Task brief:
Look through the material below and count the lines with the string "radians". Report only the count.
**********
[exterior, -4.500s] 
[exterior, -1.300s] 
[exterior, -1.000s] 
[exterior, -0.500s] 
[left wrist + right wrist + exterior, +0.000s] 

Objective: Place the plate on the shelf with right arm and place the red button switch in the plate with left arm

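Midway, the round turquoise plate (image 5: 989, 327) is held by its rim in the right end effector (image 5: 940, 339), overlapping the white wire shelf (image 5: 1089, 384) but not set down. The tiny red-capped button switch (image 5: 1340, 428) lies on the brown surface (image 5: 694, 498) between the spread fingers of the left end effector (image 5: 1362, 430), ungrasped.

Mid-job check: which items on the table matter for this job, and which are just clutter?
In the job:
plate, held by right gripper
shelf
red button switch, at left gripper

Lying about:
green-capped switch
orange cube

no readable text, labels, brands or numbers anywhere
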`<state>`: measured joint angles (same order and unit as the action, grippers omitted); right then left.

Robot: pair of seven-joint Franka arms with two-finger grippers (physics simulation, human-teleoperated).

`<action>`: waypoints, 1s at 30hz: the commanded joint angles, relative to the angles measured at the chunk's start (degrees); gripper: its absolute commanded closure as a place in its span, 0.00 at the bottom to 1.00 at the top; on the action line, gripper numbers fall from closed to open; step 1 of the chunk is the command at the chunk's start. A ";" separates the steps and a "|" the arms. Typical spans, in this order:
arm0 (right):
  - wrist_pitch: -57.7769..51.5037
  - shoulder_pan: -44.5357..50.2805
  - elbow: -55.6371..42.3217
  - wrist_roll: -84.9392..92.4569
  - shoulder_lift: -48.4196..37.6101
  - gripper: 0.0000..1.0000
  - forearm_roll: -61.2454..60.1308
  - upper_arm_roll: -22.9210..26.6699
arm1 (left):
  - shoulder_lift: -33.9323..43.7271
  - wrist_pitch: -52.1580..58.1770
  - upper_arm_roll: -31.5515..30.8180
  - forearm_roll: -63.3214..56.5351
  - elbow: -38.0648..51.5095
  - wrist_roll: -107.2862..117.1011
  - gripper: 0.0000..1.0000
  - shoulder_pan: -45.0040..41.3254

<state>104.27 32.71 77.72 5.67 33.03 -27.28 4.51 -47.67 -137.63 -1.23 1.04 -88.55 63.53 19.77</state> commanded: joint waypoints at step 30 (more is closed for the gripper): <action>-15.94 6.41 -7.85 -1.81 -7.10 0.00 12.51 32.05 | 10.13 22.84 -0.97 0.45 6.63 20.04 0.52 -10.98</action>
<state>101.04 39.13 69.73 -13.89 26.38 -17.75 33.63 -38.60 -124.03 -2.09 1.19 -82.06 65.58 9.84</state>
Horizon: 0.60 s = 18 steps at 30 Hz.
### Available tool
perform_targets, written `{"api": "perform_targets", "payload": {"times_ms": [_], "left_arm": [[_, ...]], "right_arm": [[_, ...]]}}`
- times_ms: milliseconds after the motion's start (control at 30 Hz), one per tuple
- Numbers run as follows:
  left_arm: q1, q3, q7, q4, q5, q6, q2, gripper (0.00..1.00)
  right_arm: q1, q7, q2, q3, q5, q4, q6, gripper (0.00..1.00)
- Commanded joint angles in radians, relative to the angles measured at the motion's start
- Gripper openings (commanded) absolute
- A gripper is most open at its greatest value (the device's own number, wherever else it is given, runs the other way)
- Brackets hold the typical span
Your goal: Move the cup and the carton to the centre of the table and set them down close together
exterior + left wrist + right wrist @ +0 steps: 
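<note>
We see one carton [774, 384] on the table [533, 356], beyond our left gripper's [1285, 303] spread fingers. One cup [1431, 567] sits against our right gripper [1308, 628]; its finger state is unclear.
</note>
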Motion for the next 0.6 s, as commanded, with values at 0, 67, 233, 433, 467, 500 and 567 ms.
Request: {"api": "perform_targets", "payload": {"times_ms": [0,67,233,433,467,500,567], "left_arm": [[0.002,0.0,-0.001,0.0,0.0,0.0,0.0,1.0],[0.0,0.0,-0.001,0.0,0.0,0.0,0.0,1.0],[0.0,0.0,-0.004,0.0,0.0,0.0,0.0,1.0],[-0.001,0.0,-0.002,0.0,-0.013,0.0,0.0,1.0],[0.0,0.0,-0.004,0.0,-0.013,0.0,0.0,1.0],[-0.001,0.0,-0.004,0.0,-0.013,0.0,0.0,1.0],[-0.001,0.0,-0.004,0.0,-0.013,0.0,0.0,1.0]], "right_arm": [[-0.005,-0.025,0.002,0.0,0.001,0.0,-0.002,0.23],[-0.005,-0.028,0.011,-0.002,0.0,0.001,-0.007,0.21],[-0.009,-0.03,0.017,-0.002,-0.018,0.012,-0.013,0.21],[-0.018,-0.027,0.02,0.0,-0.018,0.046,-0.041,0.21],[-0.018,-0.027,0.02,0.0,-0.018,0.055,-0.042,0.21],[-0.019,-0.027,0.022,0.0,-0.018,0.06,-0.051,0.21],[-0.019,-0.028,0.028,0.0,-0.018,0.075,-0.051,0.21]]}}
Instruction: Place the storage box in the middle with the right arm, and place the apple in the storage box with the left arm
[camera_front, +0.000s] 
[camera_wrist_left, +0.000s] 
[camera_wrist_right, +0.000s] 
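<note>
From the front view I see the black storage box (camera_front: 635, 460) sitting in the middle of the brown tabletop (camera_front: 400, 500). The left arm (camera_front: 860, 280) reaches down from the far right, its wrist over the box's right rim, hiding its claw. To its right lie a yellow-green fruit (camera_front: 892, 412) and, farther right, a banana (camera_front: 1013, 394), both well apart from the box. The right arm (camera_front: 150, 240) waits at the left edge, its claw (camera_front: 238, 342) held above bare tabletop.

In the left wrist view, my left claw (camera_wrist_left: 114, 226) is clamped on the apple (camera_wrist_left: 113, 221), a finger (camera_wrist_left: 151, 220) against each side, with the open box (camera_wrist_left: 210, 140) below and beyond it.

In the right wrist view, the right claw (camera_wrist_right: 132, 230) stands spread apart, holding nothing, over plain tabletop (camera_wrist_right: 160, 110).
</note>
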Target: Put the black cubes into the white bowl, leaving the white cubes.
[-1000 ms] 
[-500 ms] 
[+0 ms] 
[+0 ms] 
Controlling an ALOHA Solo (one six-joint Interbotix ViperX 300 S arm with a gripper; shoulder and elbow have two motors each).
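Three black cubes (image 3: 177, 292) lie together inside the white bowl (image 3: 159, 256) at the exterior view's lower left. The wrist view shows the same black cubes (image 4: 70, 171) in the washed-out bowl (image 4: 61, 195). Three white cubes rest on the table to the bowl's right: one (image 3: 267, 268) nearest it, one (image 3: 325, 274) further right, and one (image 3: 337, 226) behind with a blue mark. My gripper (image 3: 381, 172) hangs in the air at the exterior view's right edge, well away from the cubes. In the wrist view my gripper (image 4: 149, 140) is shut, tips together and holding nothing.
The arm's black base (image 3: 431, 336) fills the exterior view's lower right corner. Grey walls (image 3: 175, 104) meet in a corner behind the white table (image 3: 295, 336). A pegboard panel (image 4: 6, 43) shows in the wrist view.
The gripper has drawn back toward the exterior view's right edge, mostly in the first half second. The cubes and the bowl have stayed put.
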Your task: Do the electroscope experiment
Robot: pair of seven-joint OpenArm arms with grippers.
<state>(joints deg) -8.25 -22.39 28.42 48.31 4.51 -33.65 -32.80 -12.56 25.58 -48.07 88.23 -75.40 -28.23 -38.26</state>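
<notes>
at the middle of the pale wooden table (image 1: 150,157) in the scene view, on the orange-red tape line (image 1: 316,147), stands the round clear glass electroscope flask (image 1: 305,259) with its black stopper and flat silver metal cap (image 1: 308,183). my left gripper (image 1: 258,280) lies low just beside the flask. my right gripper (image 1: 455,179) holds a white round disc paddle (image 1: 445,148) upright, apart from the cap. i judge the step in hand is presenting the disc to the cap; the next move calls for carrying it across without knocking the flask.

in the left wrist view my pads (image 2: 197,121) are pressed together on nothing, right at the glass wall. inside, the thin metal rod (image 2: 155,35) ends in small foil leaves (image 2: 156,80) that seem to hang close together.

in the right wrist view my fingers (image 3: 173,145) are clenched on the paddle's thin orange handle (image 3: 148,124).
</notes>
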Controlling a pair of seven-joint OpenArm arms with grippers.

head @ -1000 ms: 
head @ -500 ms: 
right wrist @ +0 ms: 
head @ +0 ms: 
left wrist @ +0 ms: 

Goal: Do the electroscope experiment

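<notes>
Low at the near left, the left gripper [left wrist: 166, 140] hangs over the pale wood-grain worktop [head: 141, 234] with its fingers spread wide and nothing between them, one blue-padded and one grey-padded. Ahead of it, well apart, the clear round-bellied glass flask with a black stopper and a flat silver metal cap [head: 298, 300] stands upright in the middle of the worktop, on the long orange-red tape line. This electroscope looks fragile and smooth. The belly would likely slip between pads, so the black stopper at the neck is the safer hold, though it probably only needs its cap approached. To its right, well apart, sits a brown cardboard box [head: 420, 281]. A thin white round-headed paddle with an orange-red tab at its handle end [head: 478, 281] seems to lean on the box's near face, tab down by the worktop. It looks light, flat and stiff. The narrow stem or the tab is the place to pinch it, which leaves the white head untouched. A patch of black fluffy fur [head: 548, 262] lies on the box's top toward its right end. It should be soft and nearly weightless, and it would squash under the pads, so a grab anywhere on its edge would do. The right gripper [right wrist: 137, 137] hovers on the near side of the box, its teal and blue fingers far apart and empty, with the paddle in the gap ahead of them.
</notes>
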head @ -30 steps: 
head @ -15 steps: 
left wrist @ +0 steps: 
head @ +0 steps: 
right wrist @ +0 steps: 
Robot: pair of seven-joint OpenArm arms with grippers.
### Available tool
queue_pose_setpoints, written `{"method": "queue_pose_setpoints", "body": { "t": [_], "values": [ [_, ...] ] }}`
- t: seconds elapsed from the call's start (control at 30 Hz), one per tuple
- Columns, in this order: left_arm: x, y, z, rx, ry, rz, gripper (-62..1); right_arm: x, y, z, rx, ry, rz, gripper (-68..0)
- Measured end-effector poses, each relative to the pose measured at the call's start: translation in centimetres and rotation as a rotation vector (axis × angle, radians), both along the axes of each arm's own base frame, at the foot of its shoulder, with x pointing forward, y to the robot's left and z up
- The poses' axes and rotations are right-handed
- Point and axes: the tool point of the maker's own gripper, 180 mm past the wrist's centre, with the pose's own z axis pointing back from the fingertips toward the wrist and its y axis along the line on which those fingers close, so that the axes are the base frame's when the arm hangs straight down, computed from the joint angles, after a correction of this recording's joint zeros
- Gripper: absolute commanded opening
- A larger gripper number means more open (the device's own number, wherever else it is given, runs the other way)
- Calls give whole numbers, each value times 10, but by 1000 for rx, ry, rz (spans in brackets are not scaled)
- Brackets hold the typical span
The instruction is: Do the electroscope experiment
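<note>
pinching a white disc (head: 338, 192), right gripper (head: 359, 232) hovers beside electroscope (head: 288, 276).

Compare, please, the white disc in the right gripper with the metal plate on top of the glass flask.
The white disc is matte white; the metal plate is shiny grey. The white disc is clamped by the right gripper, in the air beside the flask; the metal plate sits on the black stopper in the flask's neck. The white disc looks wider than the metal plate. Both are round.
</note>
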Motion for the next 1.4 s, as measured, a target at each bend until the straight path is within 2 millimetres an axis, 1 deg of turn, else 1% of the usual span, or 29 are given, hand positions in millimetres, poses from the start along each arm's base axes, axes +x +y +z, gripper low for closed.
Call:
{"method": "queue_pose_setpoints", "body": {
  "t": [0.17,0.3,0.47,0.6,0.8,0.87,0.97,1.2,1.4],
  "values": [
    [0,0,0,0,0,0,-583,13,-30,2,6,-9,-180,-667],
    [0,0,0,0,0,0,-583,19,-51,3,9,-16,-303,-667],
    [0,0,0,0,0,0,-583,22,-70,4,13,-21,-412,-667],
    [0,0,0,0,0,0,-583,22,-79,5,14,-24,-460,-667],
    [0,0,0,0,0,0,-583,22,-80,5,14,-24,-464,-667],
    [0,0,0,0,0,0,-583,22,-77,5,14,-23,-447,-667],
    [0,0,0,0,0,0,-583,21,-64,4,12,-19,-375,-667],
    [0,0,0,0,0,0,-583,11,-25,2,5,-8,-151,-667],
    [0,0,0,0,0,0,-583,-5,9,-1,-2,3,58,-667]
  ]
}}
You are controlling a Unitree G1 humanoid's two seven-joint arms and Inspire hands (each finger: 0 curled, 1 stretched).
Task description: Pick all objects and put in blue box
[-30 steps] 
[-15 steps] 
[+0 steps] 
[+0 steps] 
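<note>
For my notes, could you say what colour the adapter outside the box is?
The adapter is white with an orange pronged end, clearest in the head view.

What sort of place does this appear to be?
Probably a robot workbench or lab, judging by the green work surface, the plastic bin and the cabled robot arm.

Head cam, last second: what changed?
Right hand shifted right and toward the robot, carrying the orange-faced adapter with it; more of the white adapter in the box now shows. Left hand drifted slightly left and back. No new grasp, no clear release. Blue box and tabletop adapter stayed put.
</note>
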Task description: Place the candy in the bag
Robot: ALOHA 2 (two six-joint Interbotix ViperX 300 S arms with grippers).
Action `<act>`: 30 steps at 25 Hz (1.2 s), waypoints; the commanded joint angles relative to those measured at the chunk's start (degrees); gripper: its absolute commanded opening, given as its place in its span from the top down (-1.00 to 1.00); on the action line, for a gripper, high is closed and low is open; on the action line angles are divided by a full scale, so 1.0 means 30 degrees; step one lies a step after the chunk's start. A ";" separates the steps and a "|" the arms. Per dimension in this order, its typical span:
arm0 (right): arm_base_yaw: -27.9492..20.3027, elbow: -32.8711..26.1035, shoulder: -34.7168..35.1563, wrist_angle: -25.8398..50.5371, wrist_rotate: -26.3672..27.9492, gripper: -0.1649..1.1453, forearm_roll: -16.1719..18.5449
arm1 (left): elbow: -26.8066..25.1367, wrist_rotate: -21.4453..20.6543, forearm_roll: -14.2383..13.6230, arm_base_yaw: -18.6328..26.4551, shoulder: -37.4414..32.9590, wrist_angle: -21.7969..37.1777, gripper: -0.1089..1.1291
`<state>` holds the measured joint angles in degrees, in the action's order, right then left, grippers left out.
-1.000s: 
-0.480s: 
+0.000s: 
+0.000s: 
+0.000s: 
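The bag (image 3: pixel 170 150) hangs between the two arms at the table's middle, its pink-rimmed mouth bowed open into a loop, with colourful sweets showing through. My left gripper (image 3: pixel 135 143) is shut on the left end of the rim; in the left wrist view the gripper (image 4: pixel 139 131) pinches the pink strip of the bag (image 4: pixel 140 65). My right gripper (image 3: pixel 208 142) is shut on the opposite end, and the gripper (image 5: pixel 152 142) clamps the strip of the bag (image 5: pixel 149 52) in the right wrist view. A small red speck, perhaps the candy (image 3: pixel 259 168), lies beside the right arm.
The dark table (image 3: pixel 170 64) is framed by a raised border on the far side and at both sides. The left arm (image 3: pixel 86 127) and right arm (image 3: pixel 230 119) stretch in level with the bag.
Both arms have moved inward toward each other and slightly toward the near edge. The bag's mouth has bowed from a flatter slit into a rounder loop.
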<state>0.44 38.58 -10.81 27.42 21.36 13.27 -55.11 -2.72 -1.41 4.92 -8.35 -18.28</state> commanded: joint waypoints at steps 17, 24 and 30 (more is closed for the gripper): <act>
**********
Problem solution:
2